* EXERCISE DIRECTIONS
How does the data below read from its first line through the line containing "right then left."? Print those lines exactly.

* DATA EXTRACT
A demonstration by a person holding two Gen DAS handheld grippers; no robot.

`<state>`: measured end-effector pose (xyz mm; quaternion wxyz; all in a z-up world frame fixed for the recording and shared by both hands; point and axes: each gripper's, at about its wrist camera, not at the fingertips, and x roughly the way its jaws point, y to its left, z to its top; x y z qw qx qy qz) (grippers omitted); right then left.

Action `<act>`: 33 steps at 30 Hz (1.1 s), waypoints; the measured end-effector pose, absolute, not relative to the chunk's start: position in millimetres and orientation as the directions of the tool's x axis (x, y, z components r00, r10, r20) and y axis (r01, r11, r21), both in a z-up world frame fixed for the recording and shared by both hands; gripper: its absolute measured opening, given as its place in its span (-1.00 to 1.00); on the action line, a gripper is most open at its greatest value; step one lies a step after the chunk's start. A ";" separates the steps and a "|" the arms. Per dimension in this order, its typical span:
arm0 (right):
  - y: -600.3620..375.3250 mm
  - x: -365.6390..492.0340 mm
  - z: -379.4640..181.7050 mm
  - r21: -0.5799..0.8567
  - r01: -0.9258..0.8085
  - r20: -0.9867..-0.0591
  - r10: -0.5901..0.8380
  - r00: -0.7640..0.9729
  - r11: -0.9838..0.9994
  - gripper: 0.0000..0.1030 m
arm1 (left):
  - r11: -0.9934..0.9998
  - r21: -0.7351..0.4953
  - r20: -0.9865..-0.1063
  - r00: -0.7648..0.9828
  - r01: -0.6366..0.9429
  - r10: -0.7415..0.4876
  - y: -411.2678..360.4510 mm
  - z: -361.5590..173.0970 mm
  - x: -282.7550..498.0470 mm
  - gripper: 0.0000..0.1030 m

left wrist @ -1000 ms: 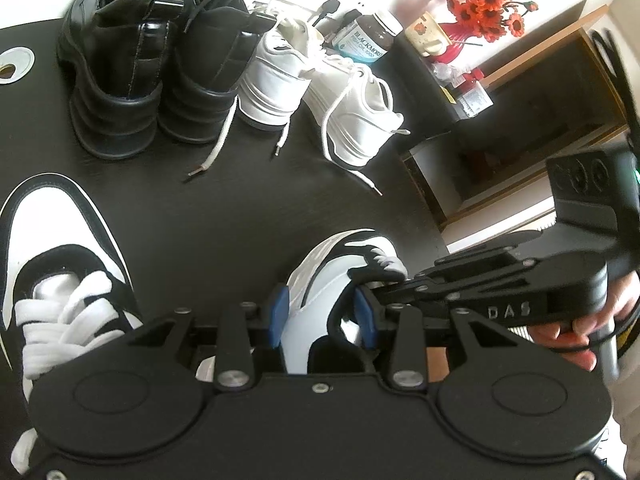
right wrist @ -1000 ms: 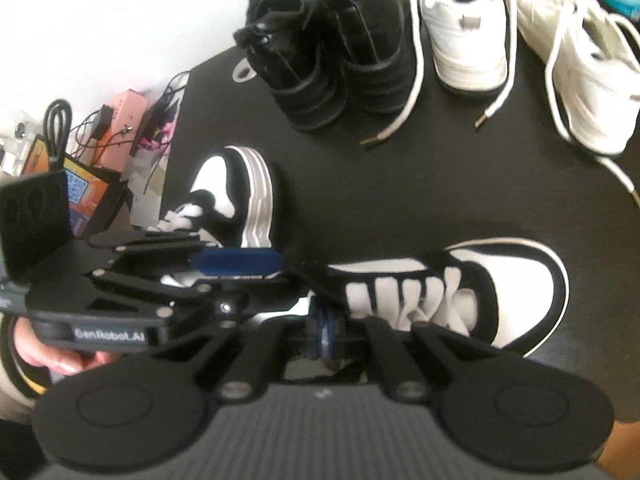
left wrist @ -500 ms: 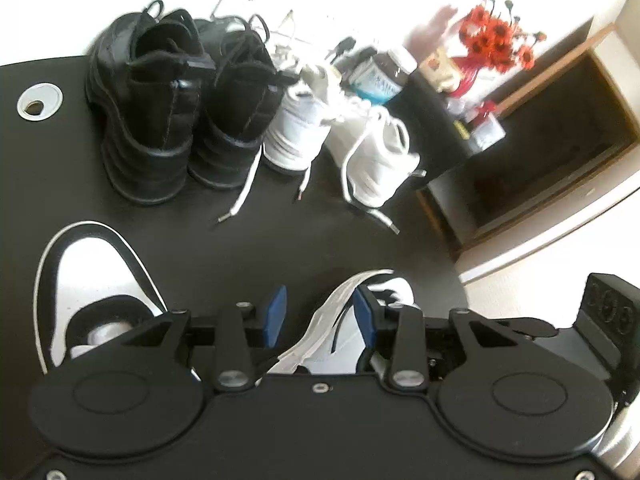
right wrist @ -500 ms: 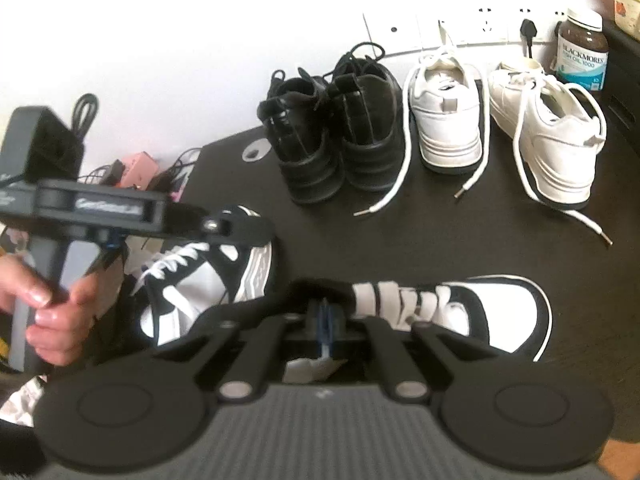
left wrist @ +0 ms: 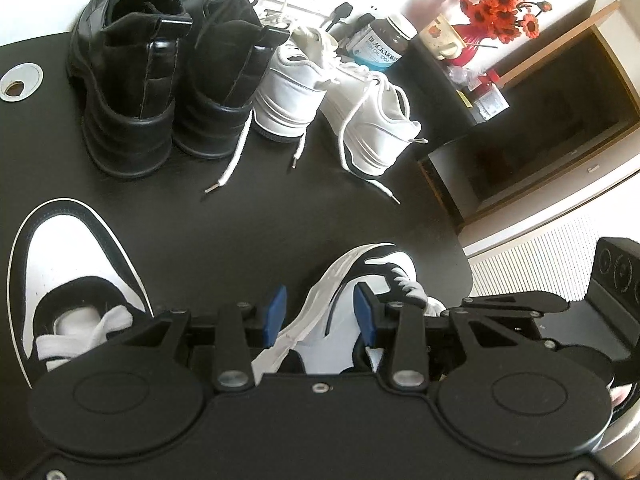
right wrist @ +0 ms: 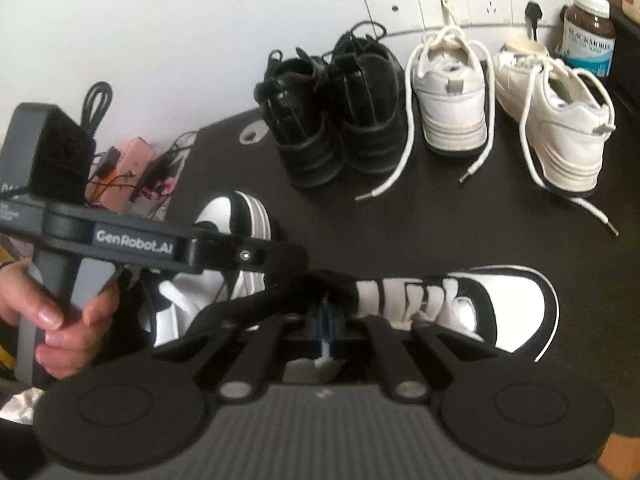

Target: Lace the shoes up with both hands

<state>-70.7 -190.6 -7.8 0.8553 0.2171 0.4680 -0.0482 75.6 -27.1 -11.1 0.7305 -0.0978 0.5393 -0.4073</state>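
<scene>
From the left wrist we see our left gripper, jaws apart around the tipped sneaker on the dark table; whether its pads press we cannot tell. From the right wrist we see our right gripper, jaws closed on a white lace, above the upright sneaker.

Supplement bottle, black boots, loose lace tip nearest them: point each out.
Supplement bottle (right wrist: 590,36), right wrist view, on its blue label.
Black boots (left wrist: 132,92), left wrist view, on the left boot's heel.
Loose lace tip (right wrist: 362,197), right wrist view, on its metal end.
</scene>
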 end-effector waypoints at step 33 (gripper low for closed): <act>-174.3 -84.1 -16.2 0.273 0.349 -0.758 -0.023 0.652 0.896 -0.94 | 0.639 -0.554 -0.713 0.092 0.534 -0.695 -35.6 -7.5 69.6 -0.41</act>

* SOLUTION TO THE PROBLEM
A demonstration by a person holding two Gen DAS handheld grippers; no robot.

`<state>`: measured end-effector pose (xyz mm; quaternion wxyz; all in a z-up world frame fixed for the recording and shared by both hands; point and axes: each gripper's, at about its wrist camera, not at the fingertips, and x roughly the way its jaws point, y to its left, z to its top; x y z qw qx qy qz) (grippers omitted); right then left.

The required output is now complete.